Your answer must consist of exactly the lines below, starting with the line with "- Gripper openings" and going on through the line with "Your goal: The", and nothing else.
-- Records to use follows --
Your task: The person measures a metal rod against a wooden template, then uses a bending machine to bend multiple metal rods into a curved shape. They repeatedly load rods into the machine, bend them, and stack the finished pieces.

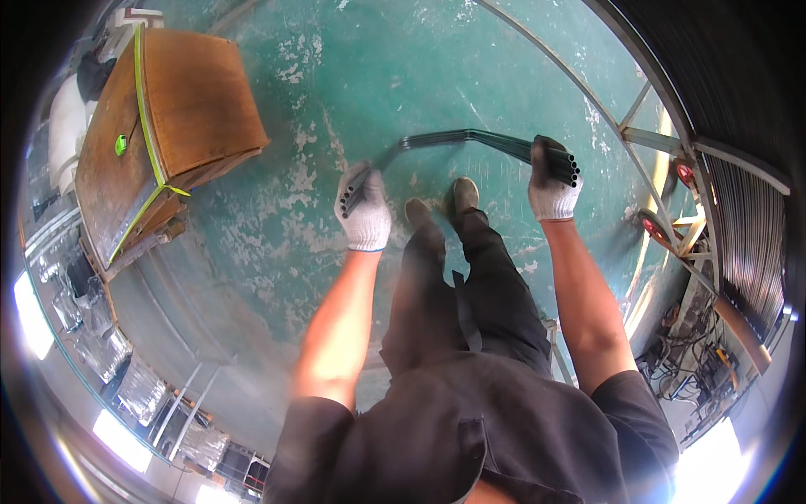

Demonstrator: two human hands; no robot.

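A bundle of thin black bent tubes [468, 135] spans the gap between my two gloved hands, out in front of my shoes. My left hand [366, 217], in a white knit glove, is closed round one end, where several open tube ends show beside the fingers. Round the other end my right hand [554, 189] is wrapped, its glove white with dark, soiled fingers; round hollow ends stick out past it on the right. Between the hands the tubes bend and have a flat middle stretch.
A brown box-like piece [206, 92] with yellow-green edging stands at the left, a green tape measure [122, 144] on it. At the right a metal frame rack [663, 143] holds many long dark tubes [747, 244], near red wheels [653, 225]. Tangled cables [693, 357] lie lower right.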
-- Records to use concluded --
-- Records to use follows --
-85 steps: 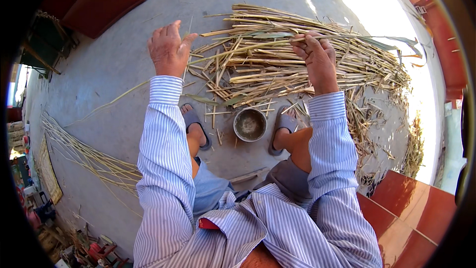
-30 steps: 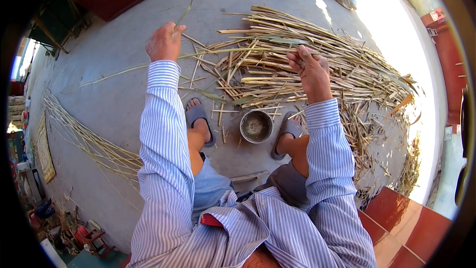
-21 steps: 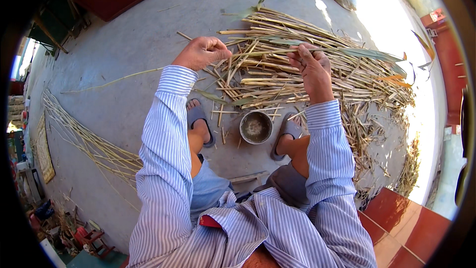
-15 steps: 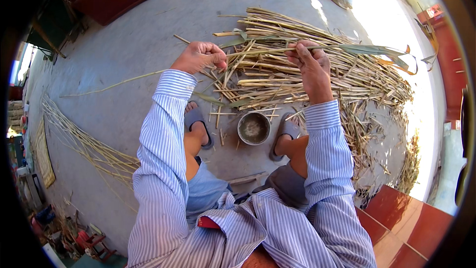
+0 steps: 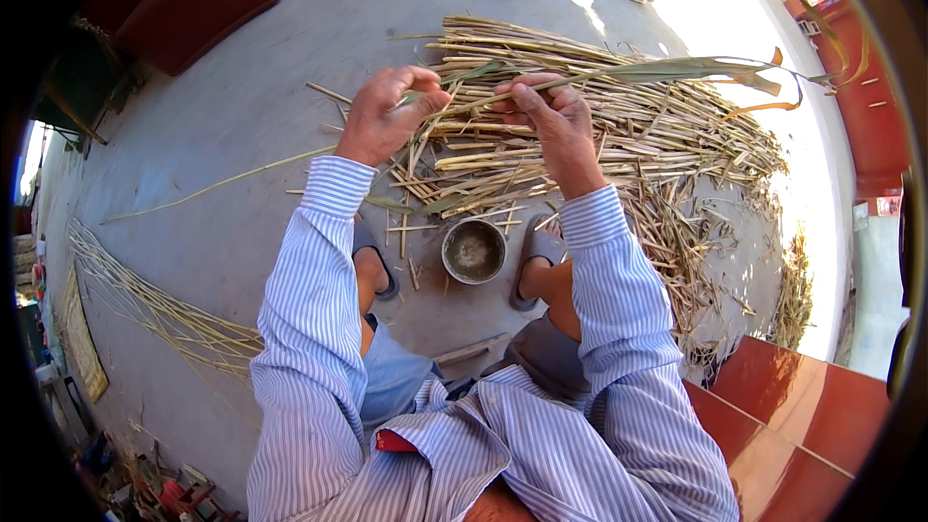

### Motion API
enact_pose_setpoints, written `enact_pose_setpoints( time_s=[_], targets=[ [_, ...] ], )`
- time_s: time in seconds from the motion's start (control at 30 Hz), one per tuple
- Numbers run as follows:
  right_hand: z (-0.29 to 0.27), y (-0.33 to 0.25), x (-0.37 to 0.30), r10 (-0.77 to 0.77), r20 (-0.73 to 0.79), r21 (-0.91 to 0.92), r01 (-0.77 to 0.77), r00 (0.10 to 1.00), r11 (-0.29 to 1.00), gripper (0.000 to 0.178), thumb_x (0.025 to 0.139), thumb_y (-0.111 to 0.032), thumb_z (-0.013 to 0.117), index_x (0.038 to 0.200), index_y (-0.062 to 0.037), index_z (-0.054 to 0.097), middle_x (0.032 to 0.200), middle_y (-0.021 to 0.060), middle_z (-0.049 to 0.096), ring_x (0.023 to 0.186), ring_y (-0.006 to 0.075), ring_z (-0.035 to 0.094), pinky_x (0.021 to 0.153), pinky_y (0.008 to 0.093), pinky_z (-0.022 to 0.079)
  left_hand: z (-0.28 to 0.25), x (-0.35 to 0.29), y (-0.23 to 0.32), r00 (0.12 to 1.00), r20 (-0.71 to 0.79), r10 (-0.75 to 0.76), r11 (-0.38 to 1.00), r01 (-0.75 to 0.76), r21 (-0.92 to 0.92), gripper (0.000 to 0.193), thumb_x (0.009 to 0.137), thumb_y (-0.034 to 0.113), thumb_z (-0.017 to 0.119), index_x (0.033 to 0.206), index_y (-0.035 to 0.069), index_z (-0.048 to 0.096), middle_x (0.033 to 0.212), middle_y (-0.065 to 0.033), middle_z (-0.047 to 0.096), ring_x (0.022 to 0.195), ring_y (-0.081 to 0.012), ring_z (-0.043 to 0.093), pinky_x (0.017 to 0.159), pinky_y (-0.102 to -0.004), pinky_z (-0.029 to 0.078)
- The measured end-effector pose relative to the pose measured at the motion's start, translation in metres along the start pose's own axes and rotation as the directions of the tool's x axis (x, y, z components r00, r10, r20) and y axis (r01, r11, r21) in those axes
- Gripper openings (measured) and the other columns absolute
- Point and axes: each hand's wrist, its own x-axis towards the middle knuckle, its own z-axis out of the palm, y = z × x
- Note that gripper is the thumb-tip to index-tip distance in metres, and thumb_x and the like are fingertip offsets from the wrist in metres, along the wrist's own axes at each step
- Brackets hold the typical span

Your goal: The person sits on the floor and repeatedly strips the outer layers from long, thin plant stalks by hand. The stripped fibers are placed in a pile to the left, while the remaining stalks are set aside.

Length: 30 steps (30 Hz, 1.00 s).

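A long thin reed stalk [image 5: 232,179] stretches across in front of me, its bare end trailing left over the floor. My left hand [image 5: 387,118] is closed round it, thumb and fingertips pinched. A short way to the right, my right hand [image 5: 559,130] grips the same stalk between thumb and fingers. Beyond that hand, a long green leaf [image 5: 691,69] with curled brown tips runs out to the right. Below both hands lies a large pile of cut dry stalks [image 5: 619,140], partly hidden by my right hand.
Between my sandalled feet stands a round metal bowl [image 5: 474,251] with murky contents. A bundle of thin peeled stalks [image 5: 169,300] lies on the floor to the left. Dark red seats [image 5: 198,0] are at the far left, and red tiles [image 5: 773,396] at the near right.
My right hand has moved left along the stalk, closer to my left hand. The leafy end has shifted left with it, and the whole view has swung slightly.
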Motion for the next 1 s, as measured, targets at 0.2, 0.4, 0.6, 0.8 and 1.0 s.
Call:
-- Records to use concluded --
_Result of the task:_
- Gripper openings (measured) and the other columns absolute
- Point and axes: each hand's wrist, its own x-axis towards the middle knuckle, its own z-axis out of the palm, y = z × x
- Note that gripper is the thumb-tip to index-tip distance in metres, and thumb_x and the like are fingertip offsets from the wrist in metres, along the wrist's own axes at each step
- Brackets hold the typical span

Your goal: The person sits on the floor and repeatedly strips the outer layers from long, thin plant stalks by hand. The stripped fibers are placed in a pile to the left, while the remaining stalks are set aside.

Nothing more is needed for this answer.